Eran las siete, las siete y media de la mañana. Hacia Madrid corrían los trenes de cercanías repletos de trabajadores y estudiantes, con los ojos aún con sueño, con sus libros de textos, ojeando algún periódico, con el bocadillo del almuerzo, oyendo música o las noticias de la radio o dormitando, con sus preocupaciones, ilusiones y sueños. Hacia Madrid al trabajo, al colegio, cuando una explosión los arrastró al horror de la muerte violenta, la mutilación, la ceguera, la rotura de los huesos, las heridas abiertas, el dolor irresistible entre el fuego, el humo, el pánico, la huida y los gritos desesperados del que llama a su hijo. La explosión vino del fanatismo, del odio cultivado. ¿Cuántos murieron, 200, 190? Sobran piernas y faltan manos, los cerebros desgarrados no se pueden contar, ¿y los corazones? Sus venas desparramaron la sangre entre tuercas, tornillos y raíles. Todo, todo está consumado en Atocha. Se oye el rezo imprecación del poeta sobre la matanza: «Gloria a Dios, al Padre que no lo fue, al Hijo que no vino y al Espíritu Santo que no habló. Gloria».

En Bruselas se oye la oración de la guerra santa: «En el nombre de Alá, el Clemente y Misericordioso, alabado sea Alá, cuya promesa se cumple y auxilia a sus siervos, y venció él solo a los infieles. La paz y la bendición sean sobre el último de los enviados puros, nuestro profeta Mahoma (Alá le bendiga y le salve). -Madre, no sufra por mí, moriré pero entraré en el paraíso prometido». Llevaba la muerte en su cintura y la desató, y sus huesos y entrañas se convirtieron en metralla fatal humana en París.

Somos los judíos el pueblo elegido por Yahvé, y tenemos derecho a ocupar esta tierra prometida que nos obligaron a abandonarla hace dos mil años. Vosotros los palestinos no tenéis derecho a regresar aquí, haremos un muro más fuerte y alto que el de Jericó y ninguna trompeta podrá destruirlo, por cada muerto nuestro mataremos a diez de los vuestros. Bendito sea el Innombrable.

Oíd al palestino: -Vivíamos aquí, esta era y es nuestra patria, Tierra Santa siempre dominada por romanos, turcos, ingleses o franceses. Estas tierras las conocíamos como nuestra palma de la mano, aquí nacieron nuestros padres, edificamos nuestras casas, cultivamos nuestros huertos. Cuando gente extranjera con bombas y cañones nos expulsaron, los que se resistieron murieron a manos de terroristas con ayuda de los países más poderosos del mundo. Somos tan pobres e incultos que no tenemos ni un Estado que nos defienda, por eso morimos matando. Millones de los nuestros están emigrados viviendo a miles de kilómetros en barracones miserables. ¿Qué podemos hacer? Si a vosotros españoles la Liga Árabe reconquistara y os expulsara de Al Ándalus desde Toledo hasta Tarifa (allí vivieron hace solo mil años), ¿qué haríais vosotros?

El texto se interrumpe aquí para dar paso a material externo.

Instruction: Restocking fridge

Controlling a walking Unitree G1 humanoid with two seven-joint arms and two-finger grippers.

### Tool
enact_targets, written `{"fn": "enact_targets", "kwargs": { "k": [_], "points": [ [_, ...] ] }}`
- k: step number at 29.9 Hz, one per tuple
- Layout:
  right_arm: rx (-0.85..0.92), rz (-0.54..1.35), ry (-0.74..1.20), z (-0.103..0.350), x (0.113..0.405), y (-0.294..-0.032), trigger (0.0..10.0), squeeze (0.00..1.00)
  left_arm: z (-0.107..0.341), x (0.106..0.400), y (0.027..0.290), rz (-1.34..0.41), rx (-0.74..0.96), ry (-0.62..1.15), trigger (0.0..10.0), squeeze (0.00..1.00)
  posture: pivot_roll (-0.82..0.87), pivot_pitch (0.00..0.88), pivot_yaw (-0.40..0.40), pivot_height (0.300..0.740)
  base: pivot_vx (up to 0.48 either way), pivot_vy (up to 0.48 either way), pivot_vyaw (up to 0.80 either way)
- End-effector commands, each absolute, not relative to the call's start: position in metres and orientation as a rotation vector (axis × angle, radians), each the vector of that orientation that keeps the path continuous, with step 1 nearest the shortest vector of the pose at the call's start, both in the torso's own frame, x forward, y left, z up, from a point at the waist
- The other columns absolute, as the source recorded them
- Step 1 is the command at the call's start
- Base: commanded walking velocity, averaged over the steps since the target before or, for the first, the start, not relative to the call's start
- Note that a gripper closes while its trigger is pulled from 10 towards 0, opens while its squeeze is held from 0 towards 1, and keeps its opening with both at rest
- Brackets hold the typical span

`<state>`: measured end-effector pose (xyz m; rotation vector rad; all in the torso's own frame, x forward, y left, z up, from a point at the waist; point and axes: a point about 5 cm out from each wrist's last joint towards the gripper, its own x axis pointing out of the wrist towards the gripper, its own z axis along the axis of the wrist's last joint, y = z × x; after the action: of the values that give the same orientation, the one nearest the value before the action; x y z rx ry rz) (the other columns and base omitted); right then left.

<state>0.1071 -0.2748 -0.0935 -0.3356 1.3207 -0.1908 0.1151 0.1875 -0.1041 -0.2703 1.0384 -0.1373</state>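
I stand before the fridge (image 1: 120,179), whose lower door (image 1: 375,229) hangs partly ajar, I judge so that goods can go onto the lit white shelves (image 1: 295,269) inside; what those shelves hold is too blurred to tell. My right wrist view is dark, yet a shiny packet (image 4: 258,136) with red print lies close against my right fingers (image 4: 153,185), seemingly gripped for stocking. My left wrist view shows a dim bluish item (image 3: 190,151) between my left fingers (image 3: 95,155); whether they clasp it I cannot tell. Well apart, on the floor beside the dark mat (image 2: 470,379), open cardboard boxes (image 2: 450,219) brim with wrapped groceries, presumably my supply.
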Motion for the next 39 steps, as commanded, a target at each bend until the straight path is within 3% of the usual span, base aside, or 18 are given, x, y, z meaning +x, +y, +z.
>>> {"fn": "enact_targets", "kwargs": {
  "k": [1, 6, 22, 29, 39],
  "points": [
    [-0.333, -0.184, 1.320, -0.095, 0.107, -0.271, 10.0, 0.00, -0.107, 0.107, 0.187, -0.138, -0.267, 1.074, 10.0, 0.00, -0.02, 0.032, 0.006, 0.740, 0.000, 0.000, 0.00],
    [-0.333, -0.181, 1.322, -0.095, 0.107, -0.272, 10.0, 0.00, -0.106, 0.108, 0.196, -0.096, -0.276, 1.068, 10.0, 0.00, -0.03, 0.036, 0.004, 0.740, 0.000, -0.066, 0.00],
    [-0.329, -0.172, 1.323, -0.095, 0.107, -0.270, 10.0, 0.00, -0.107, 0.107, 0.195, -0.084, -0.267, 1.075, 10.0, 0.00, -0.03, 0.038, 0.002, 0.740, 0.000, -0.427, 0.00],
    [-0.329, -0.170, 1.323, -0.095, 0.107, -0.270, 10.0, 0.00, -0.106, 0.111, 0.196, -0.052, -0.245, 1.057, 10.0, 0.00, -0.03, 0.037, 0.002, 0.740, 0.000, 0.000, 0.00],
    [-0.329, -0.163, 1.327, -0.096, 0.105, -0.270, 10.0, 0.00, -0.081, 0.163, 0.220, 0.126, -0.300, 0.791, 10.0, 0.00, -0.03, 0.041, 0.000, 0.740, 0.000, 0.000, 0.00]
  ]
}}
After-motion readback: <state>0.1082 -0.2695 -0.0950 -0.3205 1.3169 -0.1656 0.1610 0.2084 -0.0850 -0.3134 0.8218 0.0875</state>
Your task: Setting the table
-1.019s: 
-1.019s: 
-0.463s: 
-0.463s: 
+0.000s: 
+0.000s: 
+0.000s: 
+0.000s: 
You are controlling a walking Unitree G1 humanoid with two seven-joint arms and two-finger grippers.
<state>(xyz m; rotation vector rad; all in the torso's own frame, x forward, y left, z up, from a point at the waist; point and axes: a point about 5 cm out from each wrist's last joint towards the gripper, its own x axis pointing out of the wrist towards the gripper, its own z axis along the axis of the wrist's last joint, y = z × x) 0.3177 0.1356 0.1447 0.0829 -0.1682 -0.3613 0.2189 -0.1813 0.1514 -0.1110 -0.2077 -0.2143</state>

Oíd a los cristianos: -Somos el Eje del Bien y nos protege el Dios de los cristianos y luchamos contra el Eje del Mal. Estamos en una guerra que durará muchos años. Ahora bombardearemos Bagdad y destruiremos a Sadam Hussein que tiene armas destructivas (y si no las tiene, quiere tenerlas para destruirnos) y luego reconstruiremos lo que hemos destruido. Grandes beneficios que Dios nos recompensará. Ahora somos nosotros la Francia dolida, en nuestras calles de París, en nuestros cafés, en nuestra sala de fiesta hemos visto al terrorismo. Esto es una guerra y ahora bombardearemos Siria, cantado nuestro himno victorioso.

Y dice el sabio: -Lucháis contra el terrorismo, que entre todos habéis creado, armado y financiado. ¿Por qué para vuestras matanzas necesitáis invocar a vuestros dioses? Matad como humanos que sois, que el lobo del hombre es el propio hombre. Rezad para que no exista Dios, Alá o Yahvé, pues si existieran, ahora mismo os arrastrarían a todos al fondo del más negro de los infiernos. No a la guerra.